Given data START

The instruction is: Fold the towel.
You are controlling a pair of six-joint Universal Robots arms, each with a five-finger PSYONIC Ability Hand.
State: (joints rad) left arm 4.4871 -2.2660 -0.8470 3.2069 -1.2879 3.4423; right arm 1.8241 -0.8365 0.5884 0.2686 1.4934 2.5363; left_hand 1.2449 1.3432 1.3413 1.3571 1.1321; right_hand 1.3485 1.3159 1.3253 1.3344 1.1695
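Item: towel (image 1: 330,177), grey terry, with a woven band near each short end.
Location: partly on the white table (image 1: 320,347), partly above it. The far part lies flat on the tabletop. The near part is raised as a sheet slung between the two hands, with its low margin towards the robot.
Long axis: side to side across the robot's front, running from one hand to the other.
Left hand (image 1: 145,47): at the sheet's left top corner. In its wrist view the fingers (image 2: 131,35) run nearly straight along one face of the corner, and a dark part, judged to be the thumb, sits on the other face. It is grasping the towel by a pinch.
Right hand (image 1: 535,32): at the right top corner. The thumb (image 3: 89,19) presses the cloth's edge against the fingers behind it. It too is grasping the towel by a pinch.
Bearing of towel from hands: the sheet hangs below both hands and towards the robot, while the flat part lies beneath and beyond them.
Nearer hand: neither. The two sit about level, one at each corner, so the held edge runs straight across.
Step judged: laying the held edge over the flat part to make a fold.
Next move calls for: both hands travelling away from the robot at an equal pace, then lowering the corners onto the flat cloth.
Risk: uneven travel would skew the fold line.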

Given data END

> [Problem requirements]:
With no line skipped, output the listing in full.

> [Output for this exercise]:
The instruction is: Fold the towel.
You are controlling a pair of six-joint Universal Robots arms, each with a five-finger PSYONIC Ability Hand.
State: (joints rad) left arm 4.4871 -2.2660 -0.8470 3.2069 -1.2879 3.4423; right arm 1.8241 -0.8365 0.5884 0.2686 1.4934 2.5363; left_hand 1.2449 1.3432 1.3413 1.3571 1.1321; right_hand 1.3485 1.3159 1.3253 1.3344 1.1695
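Item: towel (image 1: 330,177), grey terry, with a woven band near each short end.
Location: partly on the white table (image 1: 320,347), partly above it. The far part lies flat on the tabletop. The near part is raised as a sheet slung between the two hands, with its low margin towards the robot.
Long axis: side to side across the robot's front, running from one hand to the other.
Left hand (image 1: 145,47): at the sheet's left top corner. In its wrist view the fingers (image 2: 131,35) run nearly straight along one face of the corner, and a dark part, judged to be the thumb, sits on the other face. It is grasping the towel by a pinch.
Right hand (image 1: 535,32): at the right top corner. The thumb (image 3: 89,19) presses the cloth's edge against the fingers behind it. It too is grasping the towel by a pinch.
Bearing of towel from hands: the sheet hangs below both hands and towards the robot, while the flat part lies beneath and beyond them.
Nearer hand: neither. The two sit about level, one at each corner, so the held edge runs straight across.
Step judged: laying the held edge over the flat part to make a fold.
Next move calls for: both hands travelling away from the robot at an equal pace, then lowering the corners onto the flat cloth.
Risk: uneven travel would skew the fold line.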

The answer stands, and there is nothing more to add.